I think the reason why so many of us are disappointed, questioning our Church, and completely over our suffering is because we have a shallow understanding of Christ. We want to believe that we are all in for Jesus, but when pushed to the edge of endurance, our thoughts and actions tell a different story, don’t they? Oh, we have faith...to a point. But when the rules feel too rigid and the tests too long, even the most holy among us can begin to wonder, what’s the point?

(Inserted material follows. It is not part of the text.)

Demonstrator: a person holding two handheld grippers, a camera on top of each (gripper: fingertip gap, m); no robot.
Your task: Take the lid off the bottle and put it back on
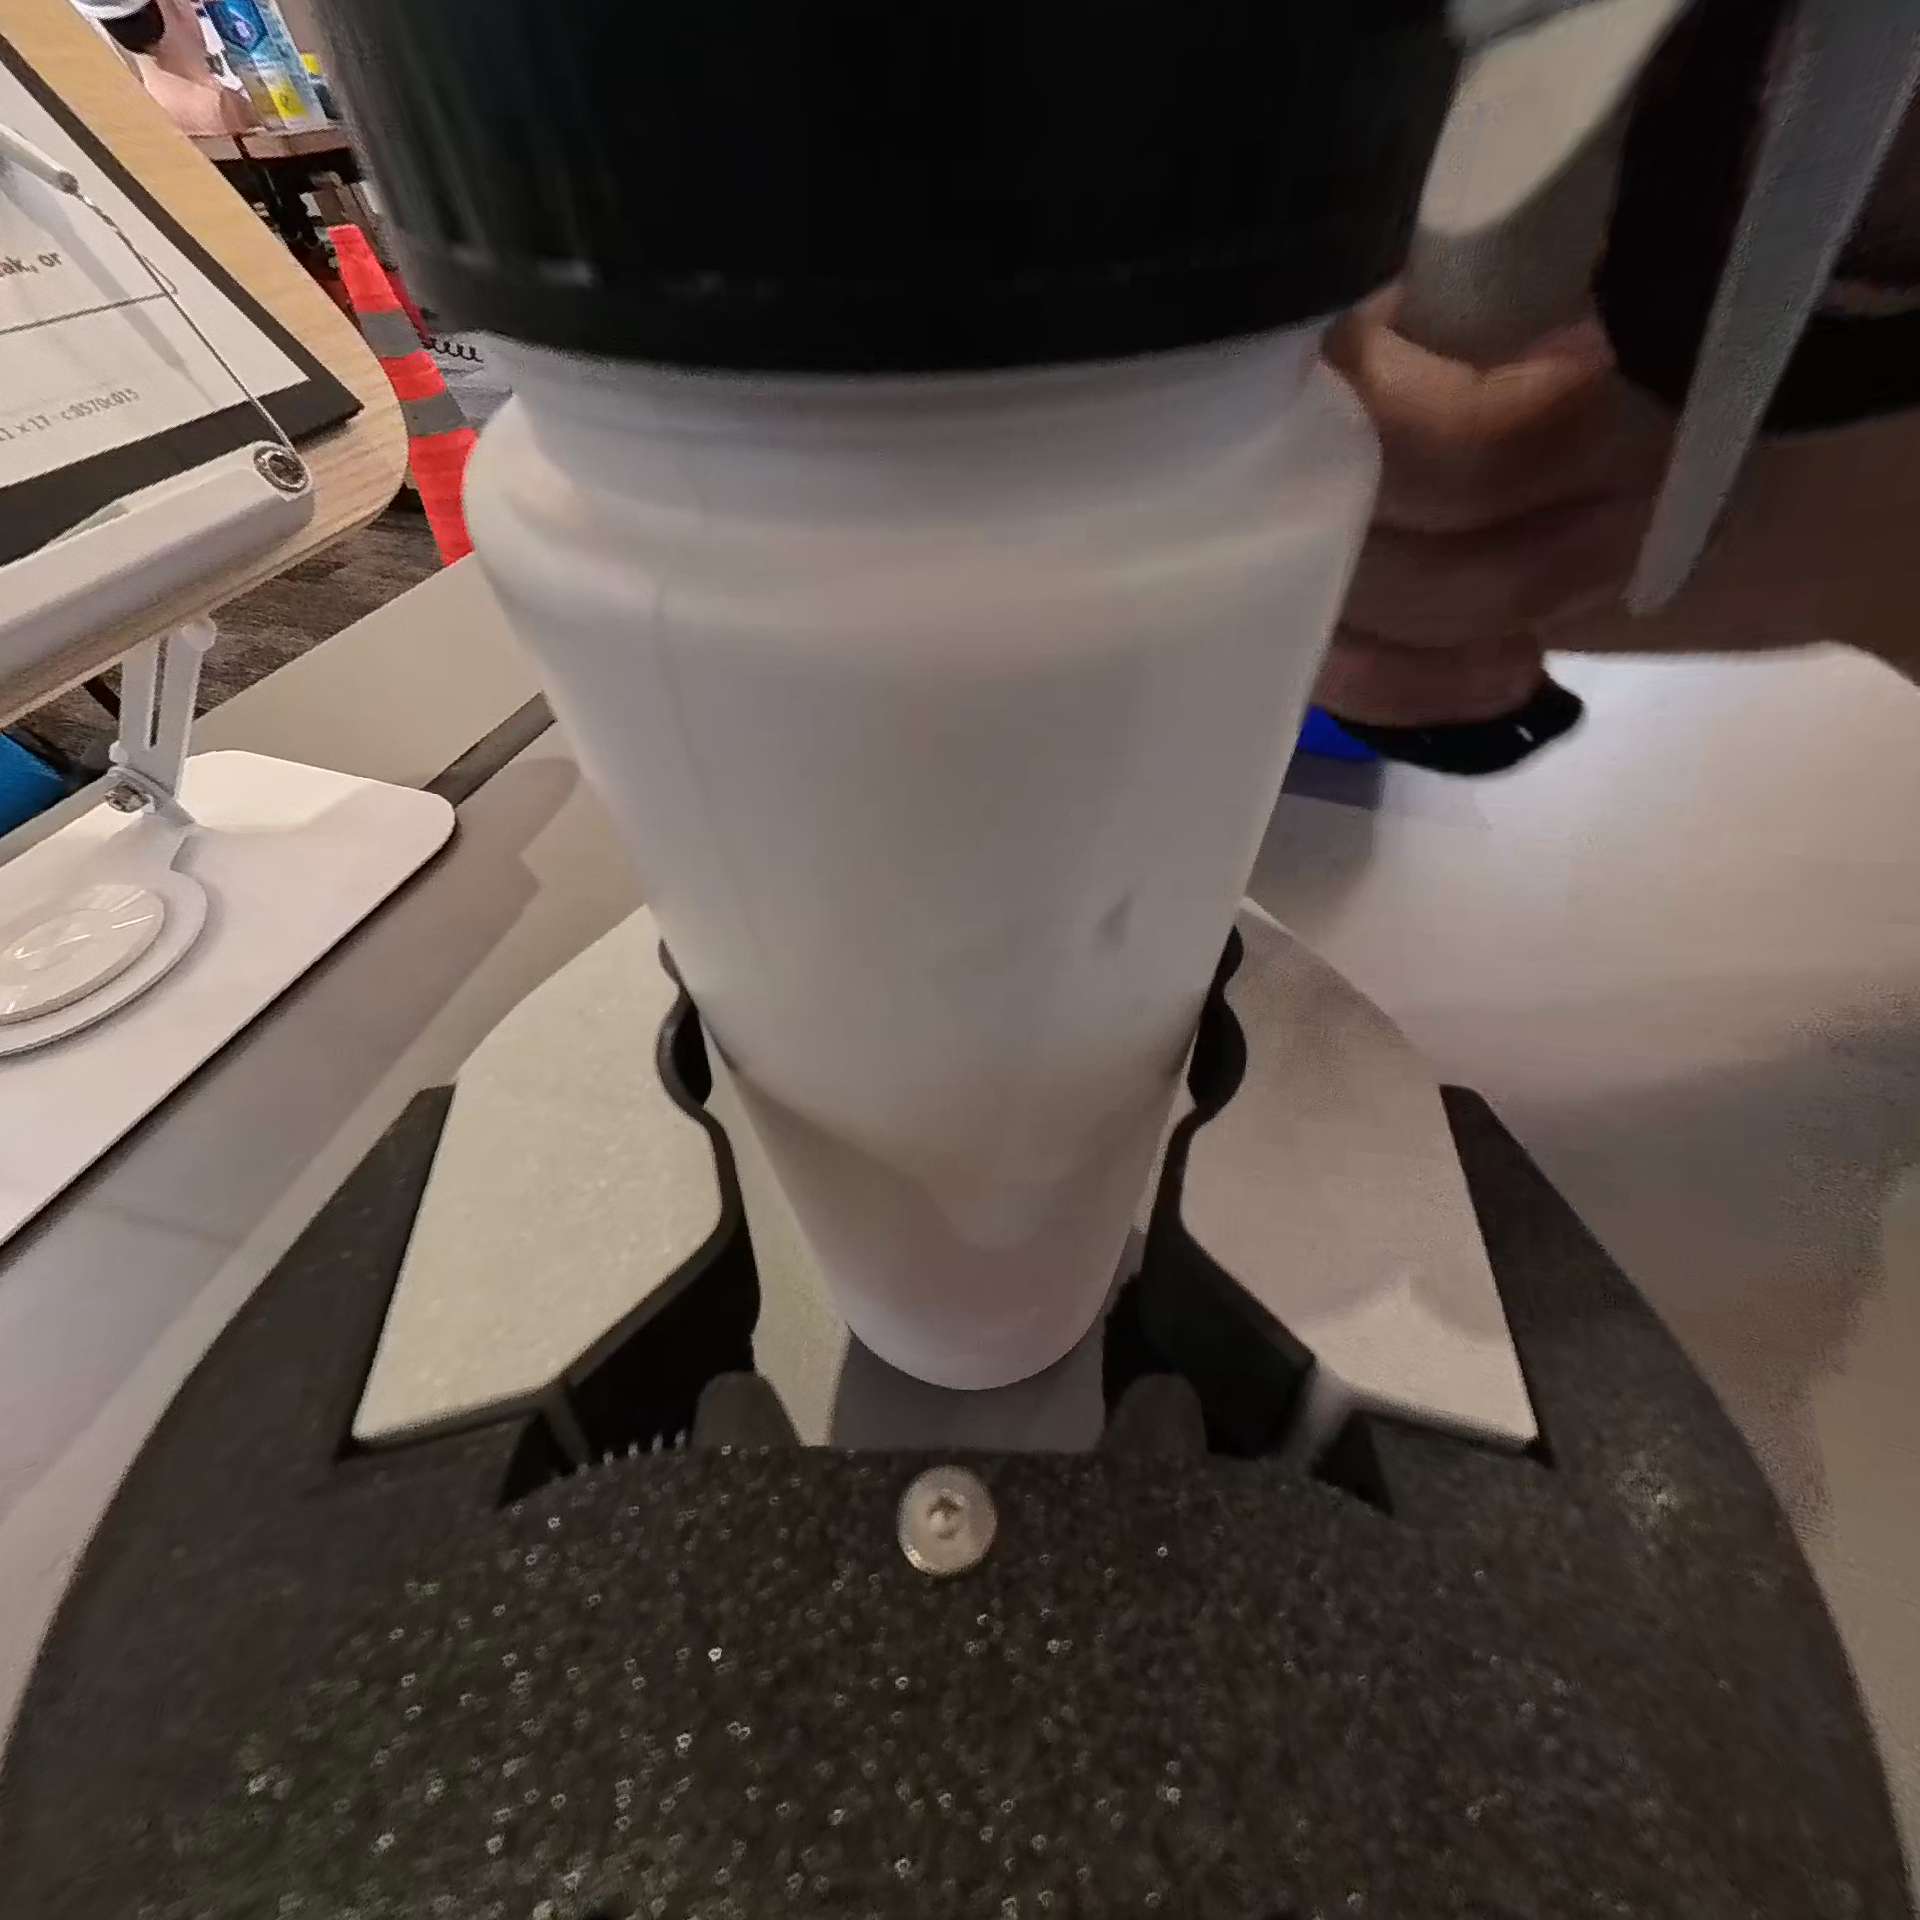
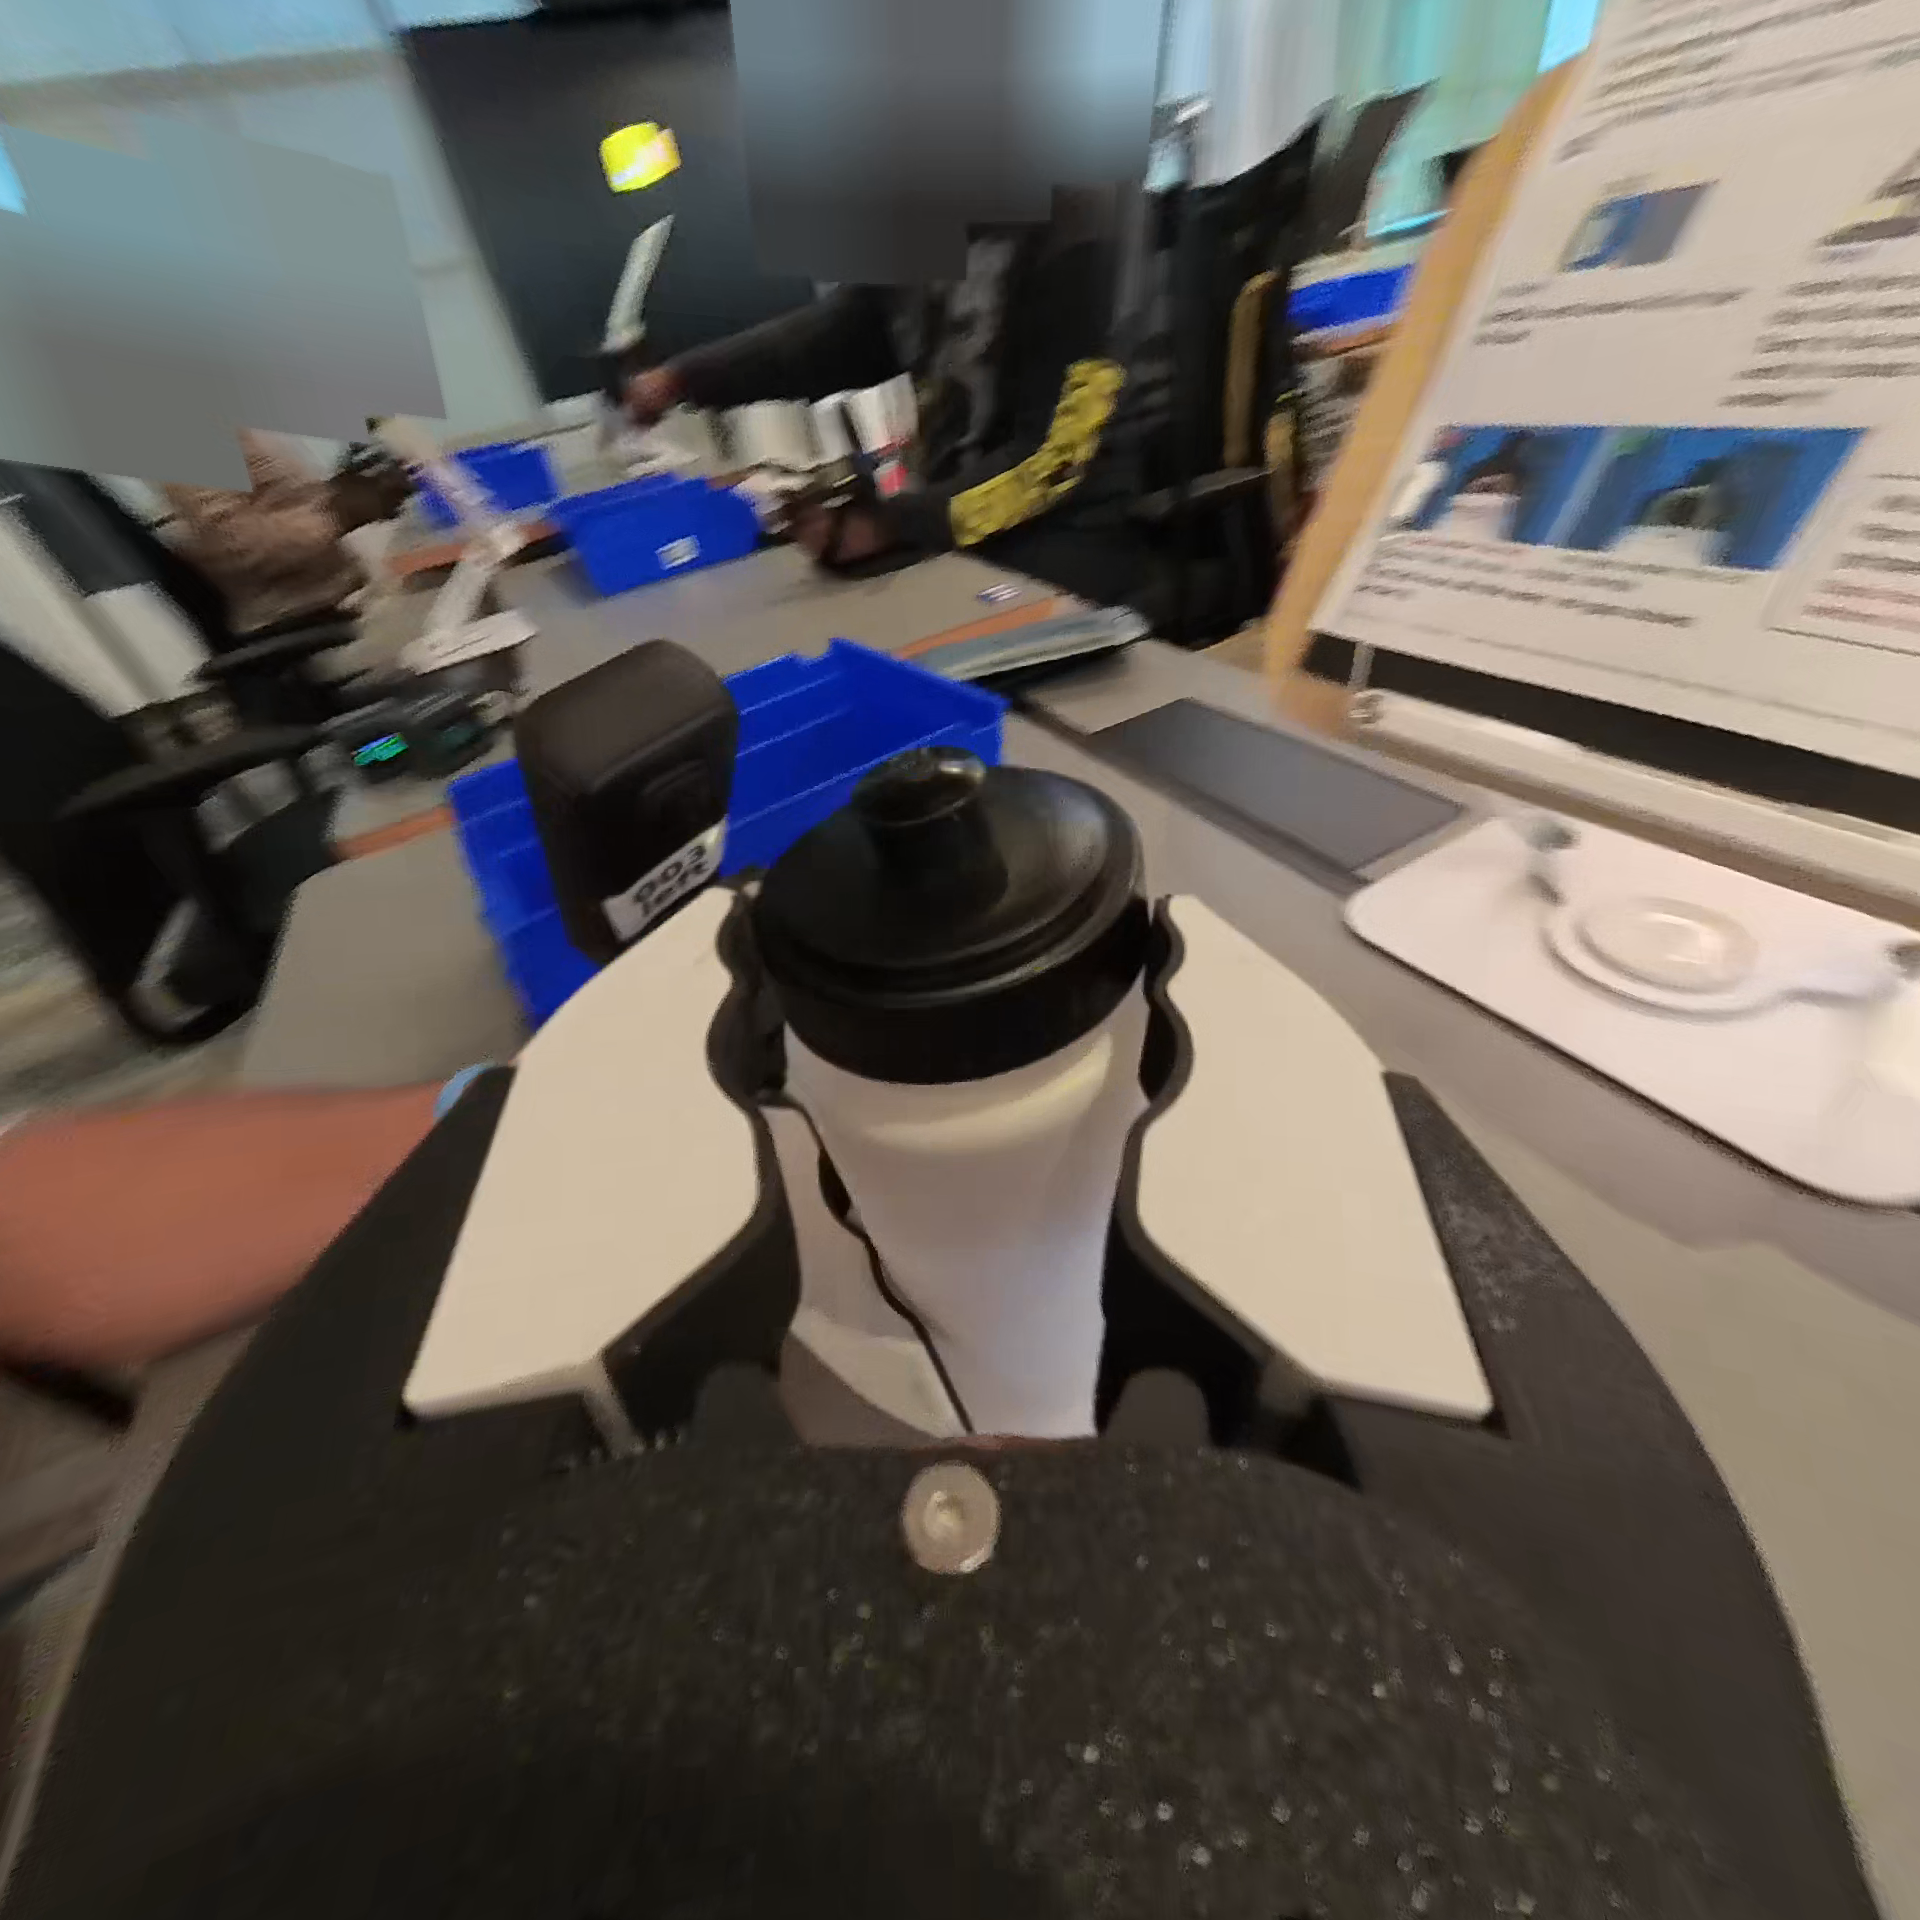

For years, I wondered this. Why get up before dawn every morning to seek Jesus in silent prayer only to discover that His plan is to break my spirit before lunch? Why volunteer at my parish, write books, or speak at retreats sharing the joy of the Gospel if I am just going to continue to be tested? Why all the rosaries, why all the tears, why all the mortifications if nothing ever changes? And better yet, what if it changes for the worse? Again, I ask...what’s the point?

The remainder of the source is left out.